The problem: I would like the lines below, from the one with "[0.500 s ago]" through the one with "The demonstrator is", copied exactly and without any pictures.

Recorded data:

• • • • •

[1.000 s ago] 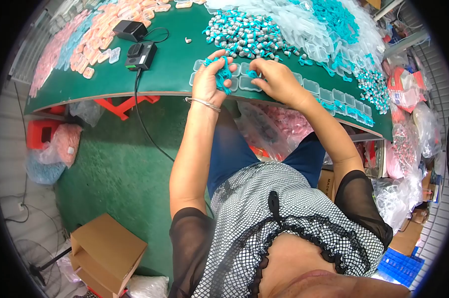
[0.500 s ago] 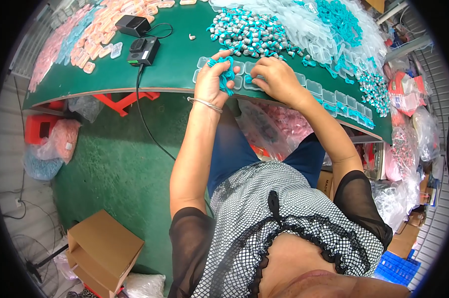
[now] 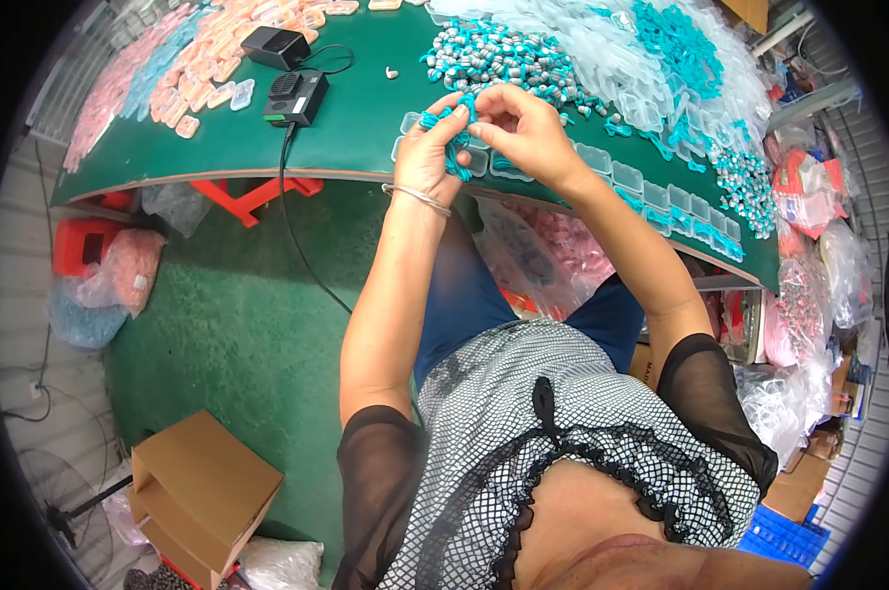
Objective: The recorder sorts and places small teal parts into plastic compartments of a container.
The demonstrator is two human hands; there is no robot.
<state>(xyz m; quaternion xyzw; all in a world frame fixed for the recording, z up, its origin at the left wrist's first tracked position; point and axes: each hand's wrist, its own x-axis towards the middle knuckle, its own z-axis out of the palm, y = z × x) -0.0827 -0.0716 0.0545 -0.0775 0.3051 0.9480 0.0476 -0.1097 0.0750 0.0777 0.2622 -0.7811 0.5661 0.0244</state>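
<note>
the left hand [image 3: 427,157] is raised over the near edge of the green desk [image 3: 358,123], its fingers curled around a bundle of teal cords [image 3: 453,157], with loops poking out between them. the right hand [image 3: 525,136] meets it from the right, thumb and forefinger bent together at the far end of the bundle; i cannot tell whether a strand is caught between those fingertips. a pale bracelet [image 3: 417,198] circles the left wrist.

beneath the hands and on to the right, a row of clear cases [image 3: 626,178] follows the near edge; teal pieces lie in or along those toward the right end. just beyond the hands sits a heap of grey-and-teal pieces [image 3: 498,64], and to its right a broad pile of clear plastic [image 3: 602,54] with a mound of teal pieces [image 3: 675,49] on it. well to the left are two black boxes [image 3: 297,96], the nearer one trailing a black cable [image 3: 286,172] off the desk, and past them orange cases [image 3: 194,84]. a cardboard box [image 3: 208,482] stands on the green floor [image 3: 238,295], near left.
</note>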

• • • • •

Response box:
[0.500 s ago] 
[now] 
Objective: The recorder sorts and places small teal parts into plastic compartments of a container.
The demonstrator is two human hands; there is no robot.

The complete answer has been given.